- Data records -
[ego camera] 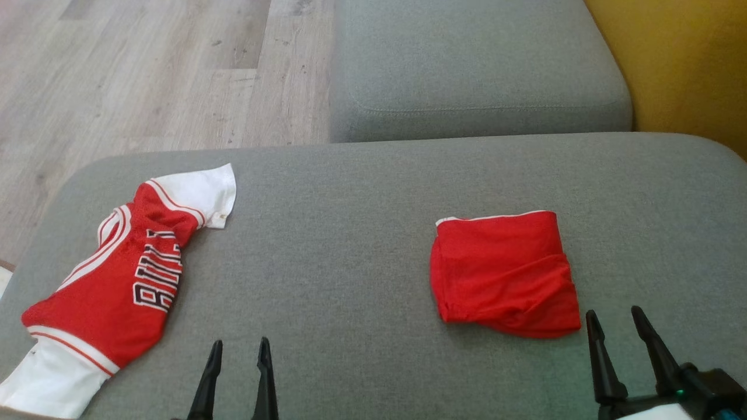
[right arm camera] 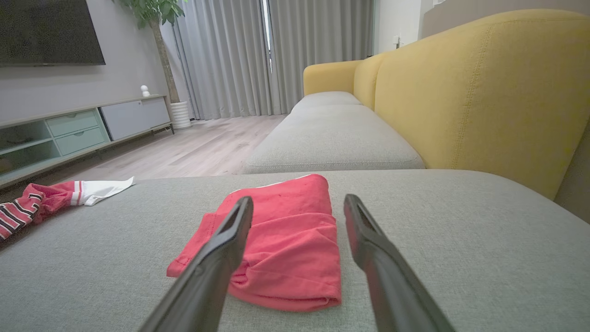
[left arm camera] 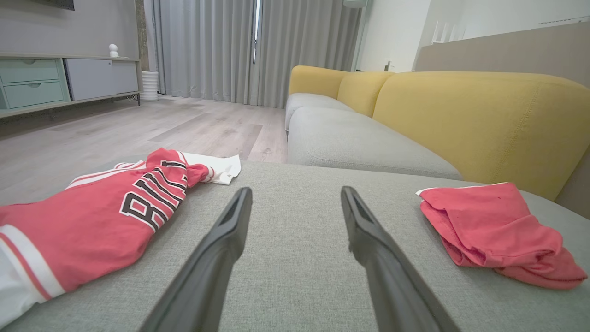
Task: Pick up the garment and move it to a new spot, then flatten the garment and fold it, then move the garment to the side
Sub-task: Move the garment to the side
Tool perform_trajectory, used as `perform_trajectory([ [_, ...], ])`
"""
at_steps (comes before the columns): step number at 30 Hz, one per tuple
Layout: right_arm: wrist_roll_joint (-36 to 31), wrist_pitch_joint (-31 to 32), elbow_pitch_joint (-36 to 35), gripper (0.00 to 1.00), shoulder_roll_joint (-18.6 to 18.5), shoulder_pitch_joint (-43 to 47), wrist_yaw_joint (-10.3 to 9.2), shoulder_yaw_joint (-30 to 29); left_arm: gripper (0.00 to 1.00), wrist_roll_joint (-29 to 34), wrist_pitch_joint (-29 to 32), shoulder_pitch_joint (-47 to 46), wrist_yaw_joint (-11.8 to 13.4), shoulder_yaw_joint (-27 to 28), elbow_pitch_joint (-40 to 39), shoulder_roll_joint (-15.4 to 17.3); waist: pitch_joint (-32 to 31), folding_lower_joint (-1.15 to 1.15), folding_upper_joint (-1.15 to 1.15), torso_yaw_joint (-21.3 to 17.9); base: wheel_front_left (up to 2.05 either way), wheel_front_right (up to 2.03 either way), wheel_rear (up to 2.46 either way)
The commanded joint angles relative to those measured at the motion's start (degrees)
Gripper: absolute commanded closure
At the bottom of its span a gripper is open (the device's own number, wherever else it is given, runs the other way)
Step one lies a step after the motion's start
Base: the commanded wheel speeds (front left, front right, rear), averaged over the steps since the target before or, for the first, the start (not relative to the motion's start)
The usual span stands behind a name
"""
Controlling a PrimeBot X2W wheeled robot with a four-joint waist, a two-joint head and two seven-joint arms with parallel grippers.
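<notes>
Folded red garment [ego camera: 505, 274] lay as a compact, roughly square bundle on the right half of the grey cushion [ego camera: 373, 233], with a thin white trim showing along its far edge and its near edge bulging in soft, uneven layers. The right gripper [ego camera: 614, 313] sat just beside the bundle's near right corner, its two dark fingers spread apart with nothing between them, released and clear of the cloth. From the right wrist view the folded red garment [right arm camera: 286, 249] appeared past the parted fingers of the right gripper [right arm camera: 298, 200], lying flat on the fabric with no part lifted. The left gripper [ego camera: 240, 344] stood at the near edge of the cushion, well apart from the bundle, its fingers likewise spread and empty; in the left wrist view the left gripper [left arm camera: 296, 191] pointed over bare grey upholstery, with the folded red garment [left arm camera: 488, 230] off to its right. A red and white jersey [ego camera: 117, 280] with black-and-white lettering lay unfolded and rumpled on the cushion's left end, one white sleeve stretched toward the far edge. Beyond the cushion sat a second grey seat cushion [ego camera: 478, 64], a yellow backrest [ego camera: 688, 64] to its right, and a pale wood floor [ego camera: 146, 70] to its left.
</notes>
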Motion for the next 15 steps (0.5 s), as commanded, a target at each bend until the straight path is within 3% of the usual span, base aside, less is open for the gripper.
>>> perform_trajectory([
  [1, -0.39, -0.63, -1.96, 0.00, -0.64, -2.23, 0.20, 1.14, 0.00, 0.67, -0.55, -2.31, 0.04, 1.78, -1.54, -0.29, 0.09, 0.00, 0.00, 0.10, 0.00, 0.00, 0.00],
  [15, -0.19, -0.63, -1.13, 0.00, -0.15, -2.69, 0.20, 2.03, 0.00, 0.55, -0.55, -2.16, 0.36, 2.29, -1.41, -0.29, 0.05, 0.00, 0.00, 0.03, 0.00, 0.00, 0.00],
])
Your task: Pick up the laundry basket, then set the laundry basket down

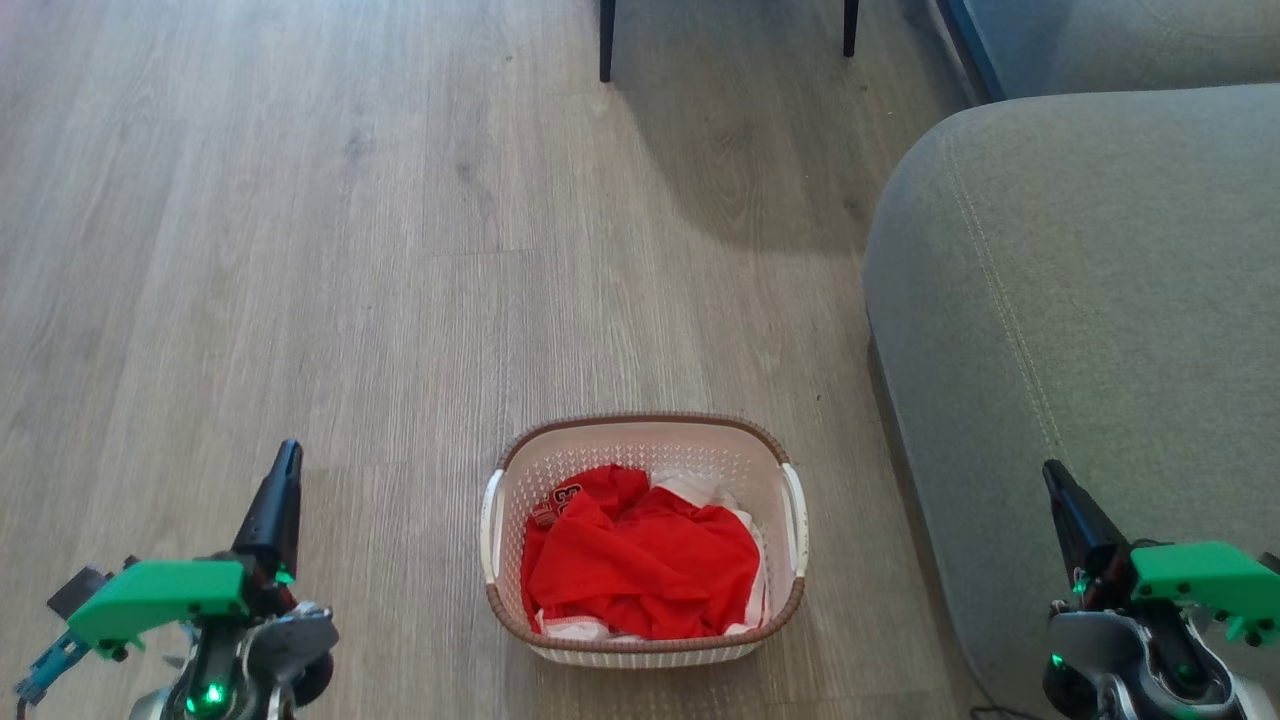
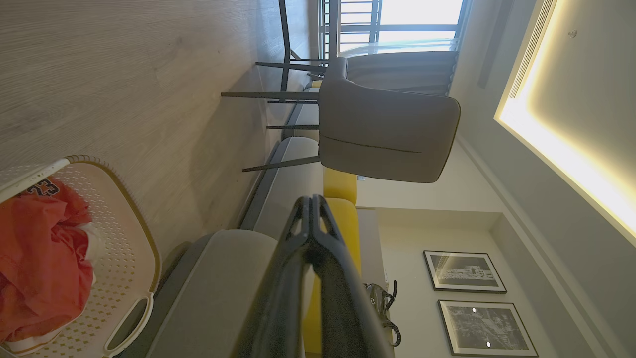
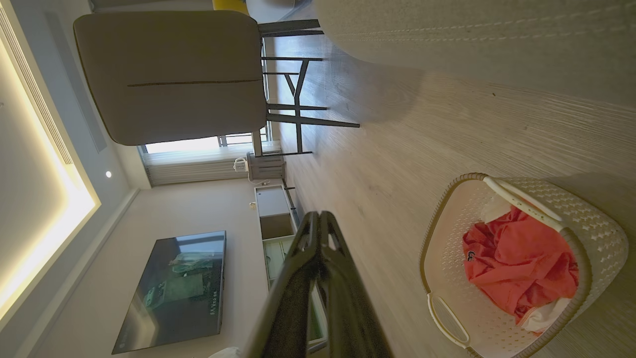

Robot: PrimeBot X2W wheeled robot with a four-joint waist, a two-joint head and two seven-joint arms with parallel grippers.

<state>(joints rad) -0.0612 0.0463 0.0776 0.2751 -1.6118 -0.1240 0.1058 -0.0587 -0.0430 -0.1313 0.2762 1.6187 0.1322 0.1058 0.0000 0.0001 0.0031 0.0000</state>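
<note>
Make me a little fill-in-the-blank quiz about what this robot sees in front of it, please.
1. The laundry basket stands on the wooden ____.
2. The garment lying on top inside it is coloured ____.
3. The left gripper and right gripper flank the basket without touching it, both with fingers ____.
4. The grey sofa lies on the robot's ____ side.
Missing words: floor; red; shut; right.

Pale wood-plank floor (image 1: pixel 300 250) runs beside a grey sofa (image 1: pixel 1080 300). A grey chair (image 2: pixel 387 134) on thin dark legs stands near a bright window (image 2: pixel 417 15). Framed pictures (image 2: pixel 464 271) hang on one white wall and a television (image 3: pixel 174 288) on another. A warm light strip (image 2: pixel 561 154) glows overhead.
</note>
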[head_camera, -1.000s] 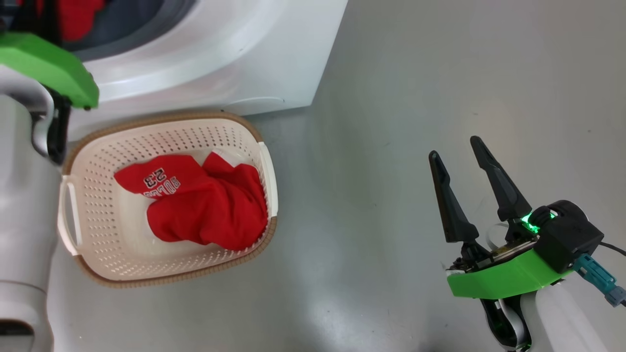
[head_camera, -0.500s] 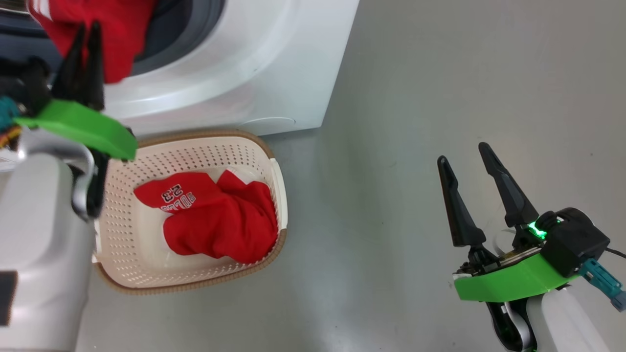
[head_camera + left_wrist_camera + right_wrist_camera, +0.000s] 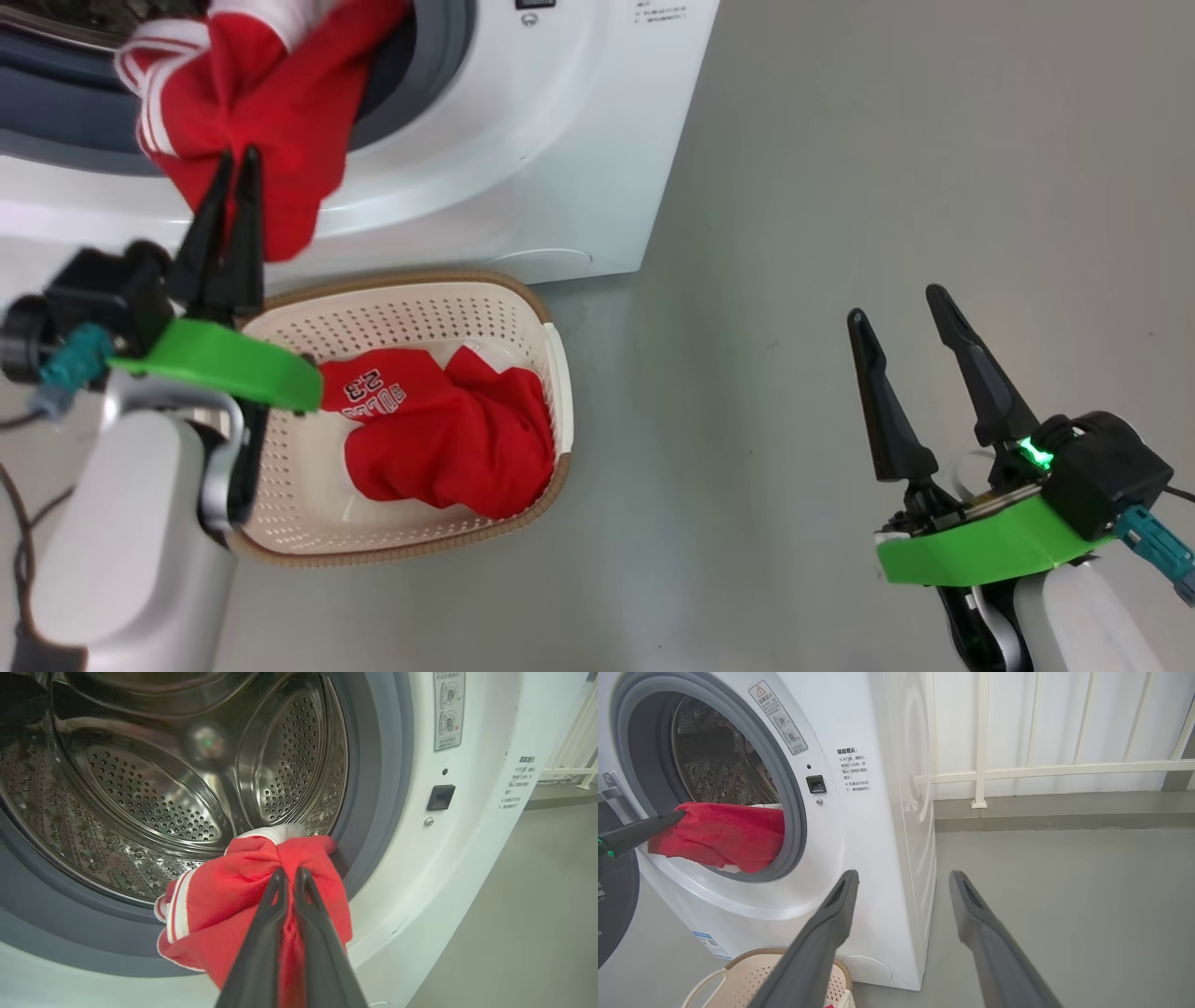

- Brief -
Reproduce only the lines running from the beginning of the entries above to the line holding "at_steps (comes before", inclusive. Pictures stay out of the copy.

- Reply -
[ego camera] 
[right arm camera] 
[left arm camera] 
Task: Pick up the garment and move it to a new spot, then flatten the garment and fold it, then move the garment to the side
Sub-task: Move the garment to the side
Tool perform_trajectory, used as `perform_trajectory([ [_, ...], ])`
"""
at_steps (comes before the columns): step number at 30 Hz, one per tuple

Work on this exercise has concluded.